Here at Jabil, we consider the digital twin process a critical building block of advanced manufacturing. For each project, we start with a framework that guides us through essential discovery, development, industrialization and deployment phases.
Beyond operability, safety and maintenance, there are numerous additional benefits associated with using digital twins. First, they can significantly advance existing processes, products and services and often lead to new business opportunities. They can significantly cut operating costs, leading to real bottom-line improvements. Digital twins also propel traditional manufacturing to a new competitive level via intelligently connected products.

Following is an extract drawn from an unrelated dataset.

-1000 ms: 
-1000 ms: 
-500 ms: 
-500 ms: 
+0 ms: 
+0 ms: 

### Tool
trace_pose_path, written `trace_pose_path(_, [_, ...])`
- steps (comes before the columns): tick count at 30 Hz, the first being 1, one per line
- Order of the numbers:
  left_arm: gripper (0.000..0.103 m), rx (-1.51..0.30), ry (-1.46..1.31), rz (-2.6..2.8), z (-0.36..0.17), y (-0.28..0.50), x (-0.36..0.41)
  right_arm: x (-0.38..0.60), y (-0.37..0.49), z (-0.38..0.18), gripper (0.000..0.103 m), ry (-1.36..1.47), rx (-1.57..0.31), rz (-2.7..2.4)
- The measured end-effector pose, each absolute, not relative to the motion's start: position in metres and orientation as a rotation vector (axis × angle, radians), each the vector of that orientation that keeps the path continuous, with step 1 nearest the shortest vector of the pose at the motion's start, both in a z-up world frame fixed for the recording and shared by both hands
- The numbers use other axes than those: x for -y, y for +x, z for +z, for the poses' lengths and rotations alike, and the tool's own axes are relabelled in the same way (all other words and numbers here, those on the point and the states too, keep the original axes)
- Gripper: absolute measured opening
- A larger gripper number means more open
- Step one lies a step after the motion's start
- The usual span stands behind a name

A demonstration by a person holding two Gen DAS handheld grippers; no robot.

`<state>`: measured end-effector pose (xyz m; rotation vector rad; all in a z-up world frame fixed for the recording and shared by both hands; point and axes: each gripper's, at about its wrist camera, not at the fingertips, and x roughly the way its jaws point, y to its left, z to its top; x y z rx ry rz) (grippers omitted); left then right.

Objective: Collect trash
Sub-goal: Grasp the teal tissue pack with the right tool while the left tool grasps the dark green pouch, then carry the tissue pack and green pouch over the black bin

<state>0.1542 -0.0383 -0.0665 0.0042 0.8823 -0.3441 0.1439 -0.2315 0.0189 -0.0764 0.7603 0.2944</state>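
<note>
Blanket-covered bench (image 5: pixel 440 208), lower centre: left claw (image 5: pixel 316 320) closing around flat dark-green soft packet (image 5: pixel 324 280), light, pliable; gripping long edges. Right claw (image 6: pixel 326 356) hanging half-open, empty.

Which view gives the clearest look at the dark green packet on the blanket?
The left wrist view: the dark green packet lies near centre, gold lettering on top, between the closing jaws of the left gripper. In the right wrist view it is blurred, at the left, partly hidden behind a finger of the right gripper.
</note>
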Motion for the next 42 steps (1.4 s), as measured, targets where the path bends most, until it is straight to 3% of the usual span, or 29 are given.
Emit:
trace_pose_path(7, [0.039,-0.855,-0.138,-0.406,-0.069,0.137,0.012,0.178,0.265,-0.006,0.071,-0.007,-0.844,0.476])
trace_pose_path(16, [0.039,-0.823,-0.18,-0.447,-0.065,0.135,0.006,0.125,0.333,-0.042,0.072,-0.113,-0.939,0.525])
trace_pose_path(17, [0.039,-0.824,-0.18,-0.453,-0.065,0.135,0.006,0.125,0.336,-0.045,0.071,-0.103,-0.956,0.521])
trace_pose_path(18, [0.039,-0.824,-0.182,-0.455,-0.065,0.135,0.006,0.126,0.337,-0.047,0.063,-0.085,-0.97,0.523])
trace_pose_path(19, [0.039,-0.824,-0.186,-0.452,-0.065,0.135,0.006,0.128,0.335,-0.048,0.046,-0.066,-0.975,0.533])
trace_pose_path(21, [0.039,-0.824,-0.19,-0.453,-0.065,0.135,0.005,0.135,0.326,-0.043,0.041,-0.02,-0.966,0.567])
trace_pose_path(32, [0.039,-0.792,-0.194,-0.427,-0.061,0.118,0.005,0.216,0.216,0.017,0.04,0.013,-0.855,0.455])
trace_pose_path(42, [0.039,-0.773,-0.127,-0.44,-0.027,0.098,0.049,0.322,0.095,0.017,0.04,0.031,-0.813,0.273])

Early adopters of digital twins typically focus on the opportunity to dramatically improve a product’s performance while mitigating both the cost and risk of a new product introduction. Additionally, digital twins can dramatically speed product realization time as you decrease or eliminate the most time-consuming aspects of building products in the real world.
This leads to increased profit margins because manufacturing efficiency grows quickly when variables that could impede the process are identified and removed. Ultimately, there’s an important monetization benefit to be realized if product companies can use digital twins to demonstrate a product’s value proposition before it’s built.
One of the ancillary benefits of assimilating cross-functional teams to drive digital twin project success is the opportunity to link organizational tools, skills and knowledge bases. It’s becoming increasingly apparent that different manufacturing mindsets and methodologies are needed to take a product idea to commercialization.
As companies embark on their digital transformation journey, a vast amount of work is being completed on IoT solutions. According to the 2018 Digital Transformation Survey sponsored by Jabil, half of the respondents produce the type of analog solutions that could benefit from IoT capabilities. Among these companies, there is aggressive movement toward enabling product connectivity.
While 35 percent of respondents are actively shipping IoT solutions, 65 percent are either evaluating options or planning to produce them. This presents the perfect opportunity to integrate digital twins – to model your hypothesis and resolve challenges before you go into production.
Supply chain management stakeholders must be engaged early on, starting with the discovery process. Their global point-of-view, unique supplier and sourcing perspectives, as well as carefully honed troubleshooting skills, play a pivotal role in defining and refining digital twin project and product variables. At Jabil, this ability to weave a digital thread connecting multiple disciplines and cross-functional teams has driven the success of recent digital twin projects.
As the role of digital twins gains momentum, manufacturers may be motivated to create a set of digital twins for each customer and even each product, depending on variability and functionality. Manipulating vast data lakes is cumbersome and costly and the process of building the twin itself is time-consuming. However, the discovery phase has the potential to be the most valuable step of the entire process as building an extensible framework upfront is the key to unlocking benefits for all key stakeholders.